Removing the leftward extension. With negative margin-left, the
grid grew leftward past page-content and the first column appeared
near the sidebar edge on load — wrong; Notion keeps the first column
aligned with page text. Drop margin-left and the extendLeft
calculation; only extend rightward toward AppShell.Main's right edge.
Leftward viewport extension (so frozen columns can lock at the
sidebar edge during scroll) becomes meaningful once we add frozen
columns. Deferred until that feature lands.
The findWiderAncestor walk often stopped at a slightly-larger
intermediate (NodeViewWrapper, drag-handle wrapper, etc.) whose
left edge was almost the same as the wrapper's, so the leftward
extension came out as ~0 and the grid only grew to the right.
Use closest('main') instead — that's AppShell.Main, the layout
container whose bounds already reflect the navbar width and
sidebar collapse state. Both sides now extend to its edges.
The previous approach (position: relative + explicit width +
inset-inline-start) didn't physically grow the box in some flex
contexts, so the grid stayed at the parent's width. Switch to
negative margin-left / margin-right on the grid wrapper only —
with width: auto, the rendered width becomes parent + |margin|,
extending the box past the parent without any positioning hacks.
The toolbar keeps its natural parent-constrained width (no extension)
so it stays aligned with the page text above.
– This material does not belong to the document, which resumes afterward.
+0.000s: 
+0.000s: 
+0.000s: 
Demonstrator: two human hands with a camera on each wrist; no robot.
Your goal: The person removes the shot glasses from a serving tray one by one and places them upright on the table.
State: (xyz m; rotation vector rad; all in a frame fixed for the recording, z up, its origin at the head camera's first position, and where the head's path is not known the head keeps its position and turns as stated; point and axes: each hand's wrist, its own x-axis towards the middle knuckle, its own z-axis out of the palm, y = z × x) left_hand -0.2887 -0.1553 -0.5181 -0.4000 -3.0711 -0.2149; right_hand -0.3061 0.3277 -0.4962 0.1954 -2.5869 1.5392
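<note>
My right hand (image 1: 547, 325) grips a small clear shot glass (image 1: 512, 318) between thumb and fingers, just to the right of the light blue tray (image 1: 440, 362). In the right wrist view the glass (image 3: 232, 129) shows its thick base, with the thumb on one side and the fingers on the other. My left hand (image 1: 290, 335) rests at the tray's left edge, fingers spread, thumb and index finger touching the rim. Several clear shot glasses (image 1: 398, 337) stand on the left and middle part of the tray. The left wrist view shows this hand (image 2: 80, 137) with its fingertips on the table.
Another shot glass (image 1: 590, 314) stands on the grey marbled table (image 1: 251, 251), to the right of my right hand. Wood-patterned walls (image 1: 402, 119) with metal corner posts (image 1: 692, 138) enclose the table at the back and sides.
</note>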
Two CSS vars,
--embed-extend-l / --embed-extend-r, are computed on mount + on
ResizeObserver from the wrapper and the closest wider ancestor.
useEffect ran once on mount with empty deps, but the wrapper div was
inside a conditional branch that only renders after the base query
resolves. Result: the ref was null when the effect ran, so nothing
extended. Move the wrapper outside the conditional so the ref is
always set, and re-run the effect when isLoading / isError / pageId
change so the extension applies once the table mounts.
When a base is embedded inline in a doc page, measure the parent
container's available area and extend toolbar + grid sections to fill
it via CSS variables (--embed-width / --embed-shift / --embed-pad).
Inner content is re-padded so toolbar buttons and the first column
visually align with the page text, while the box itself reaches the
viewport edges for horizontal scroll headroom on wide databases.
Sticky inset-inline-start keeps the toolbar pinned to the page-content
edge during horizontal scroll. Standalone full-page bases are
unaffected (the embedded prop defaults to false).